Member of the Wisconsin Senate
- In office 1942–1951

Personal details
- Born: Gustave William Buchen September 25, 1886 Lyndon, Sheboygan County, Wisconsin, U.S.
- Died: December 3, 1951 (aged 65)
- Party: Republican
- Children: Philip W. Buchen
- Education: University of Wisconsin–Madison (BA, LLB)

= Gustave W. Buchen =

American politician, educator, and lawyer (1886-1951)

Gustave William Buchen (September 25, 1886 - December 3, 1951) was an American politician, educator, and lawyer.

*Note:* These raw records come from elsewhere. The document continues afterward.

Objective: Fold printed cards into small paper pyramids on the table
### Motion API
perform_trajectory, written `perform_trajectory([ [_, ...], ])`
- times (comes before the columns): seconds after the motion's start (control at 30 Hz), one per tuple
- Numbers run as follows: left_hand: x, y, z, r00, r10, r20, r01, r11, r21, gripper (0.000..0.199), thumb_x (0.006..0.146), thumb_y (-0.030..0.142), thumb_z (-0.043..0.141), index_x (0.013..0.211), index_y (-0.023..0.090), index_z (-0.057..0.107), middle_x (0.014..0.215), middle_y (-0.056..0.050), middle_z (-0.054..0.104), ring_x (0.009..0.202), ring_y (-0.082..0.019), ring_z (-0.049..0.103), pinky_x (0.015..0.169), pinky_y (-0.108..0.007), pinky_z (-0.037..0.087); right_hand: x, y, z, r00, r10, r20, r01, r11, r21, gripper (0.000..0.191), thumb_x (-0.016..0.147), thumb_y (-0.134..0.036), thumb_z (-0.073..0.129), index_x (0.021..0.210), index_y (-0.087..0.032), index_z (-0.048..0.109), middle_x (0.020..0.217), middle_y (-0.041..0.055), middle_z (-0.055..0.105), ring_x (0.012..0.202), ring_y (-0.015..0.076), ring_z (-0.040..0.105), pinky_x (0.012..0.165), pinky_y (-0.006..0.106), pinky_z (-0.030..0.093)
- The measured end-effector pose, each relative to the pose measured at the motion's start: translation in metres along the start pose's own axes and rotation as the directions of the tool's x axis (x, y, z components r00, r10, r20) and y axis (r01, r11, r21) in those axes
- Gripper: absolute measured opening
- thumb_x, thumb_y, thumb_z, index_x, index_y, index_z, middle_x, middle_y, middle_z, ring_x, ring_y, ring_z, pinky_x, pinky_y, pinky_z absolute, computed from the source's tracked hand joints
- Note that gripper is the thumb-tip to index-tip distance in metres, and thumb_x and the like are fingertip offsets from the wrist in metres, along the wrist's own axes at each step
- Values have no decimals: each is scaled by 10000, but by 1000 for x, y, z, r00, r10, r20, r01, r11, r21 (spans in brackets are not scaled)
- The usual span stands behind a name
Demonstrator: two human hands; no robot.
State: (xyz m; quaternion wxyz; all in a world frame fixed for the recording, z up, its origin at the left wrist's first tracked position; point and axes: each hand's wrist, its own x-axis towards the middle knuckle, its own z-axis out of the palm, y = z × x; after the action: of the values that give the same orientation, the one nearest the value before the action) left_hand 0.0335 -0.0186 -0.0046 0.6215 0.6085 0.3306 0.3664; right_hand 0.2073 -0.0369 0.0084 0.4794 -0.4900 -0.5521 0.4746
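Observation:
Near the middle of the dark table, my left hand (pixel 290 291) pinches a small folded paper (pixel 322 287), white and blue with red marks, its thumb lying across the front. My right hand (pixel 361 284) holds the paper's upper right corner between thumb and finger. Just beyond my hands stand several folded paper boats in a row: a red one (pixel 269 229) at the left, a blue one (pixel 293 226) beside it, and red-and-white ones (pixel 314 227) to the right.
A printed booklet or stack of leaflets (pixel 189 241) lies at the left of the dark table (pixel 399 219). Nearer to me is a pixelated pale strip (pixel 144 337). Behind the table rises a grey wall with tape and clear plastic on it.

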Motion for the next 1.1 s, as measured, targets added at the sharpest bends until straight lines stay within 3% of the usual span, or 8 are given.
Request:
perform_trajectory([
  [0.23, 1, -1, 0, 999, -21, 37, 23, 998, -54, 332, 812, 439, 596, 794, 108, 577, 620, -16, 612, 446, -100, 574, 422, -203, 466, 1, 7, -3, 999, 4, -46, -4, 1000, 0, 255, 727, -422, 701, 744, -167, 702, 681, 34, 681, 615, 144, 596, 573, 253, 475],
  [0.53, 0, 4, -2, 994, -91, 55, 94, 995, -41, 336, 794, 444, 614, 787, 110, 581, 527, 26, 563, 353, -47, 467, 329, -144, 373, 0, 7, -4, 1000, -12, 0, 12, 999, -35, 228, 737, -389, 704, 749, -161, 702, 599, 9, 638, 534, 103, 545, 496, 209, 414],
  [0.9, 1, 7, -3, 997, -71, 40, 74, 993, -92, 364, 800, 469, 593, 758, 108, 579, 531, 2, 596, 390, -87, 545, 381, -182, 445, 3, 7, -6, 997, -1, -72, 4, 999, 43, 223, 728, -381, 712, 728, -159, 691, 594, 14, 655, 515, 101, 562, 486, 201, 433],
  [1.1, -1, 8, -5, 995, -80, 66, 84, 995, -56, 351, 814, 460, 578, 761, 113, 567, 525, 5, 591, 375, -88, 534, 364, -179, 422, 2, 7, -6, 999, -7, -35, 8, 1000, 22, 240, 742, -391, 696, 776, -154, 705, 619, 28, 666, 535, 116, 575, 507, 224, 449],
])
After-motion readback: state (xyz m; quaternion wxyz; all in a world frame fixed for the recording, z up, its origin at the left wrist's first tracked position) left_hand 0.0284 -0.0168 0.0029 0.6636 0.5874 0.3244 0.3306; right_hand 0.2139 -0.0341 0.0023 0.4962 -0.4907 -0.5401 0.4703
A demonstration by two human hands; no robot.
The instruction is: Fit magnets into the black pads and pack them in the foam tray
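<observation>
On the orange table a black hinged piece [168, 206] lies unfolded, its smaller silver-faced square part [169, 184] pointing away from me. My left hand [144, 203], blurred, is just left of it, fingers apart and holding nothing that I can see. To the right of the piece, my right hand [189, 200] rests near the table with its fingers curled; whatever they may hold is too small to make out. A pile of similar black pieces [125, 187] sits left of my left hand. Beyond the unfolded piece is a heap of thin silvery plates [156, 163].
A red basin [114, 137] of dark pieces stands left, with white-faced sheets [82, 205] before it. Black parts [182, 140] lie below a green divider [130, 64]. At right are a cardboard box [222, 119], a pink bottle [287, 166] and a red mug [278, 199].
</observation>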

== Early life and education ==
Born in the town of Lyndon in Sheboygan County, Wisconsin, Buchen received his bachelor's degree from the University of Wisconsin–Madison in 1909 and his law degree from the University of Wisconsin Law School in 1912.

== Career ==
From 1909 to 1911, he taught rhetoric and oratory at University of Oregon and public speaking at the University of Wisconsin-Madison in 1911 and 1912. He practiced law in Sheboygan, Wisconsin. He served as a member of the Wisconsin Senate from 1942 to 1951 when he died while still in office. He was a delegate to the 1936 Republican National Convention.

== Personal life ==
Buchen's son, Philip W. Buchen also practiced law and became White House counsel during the presidency of Gerald Ford.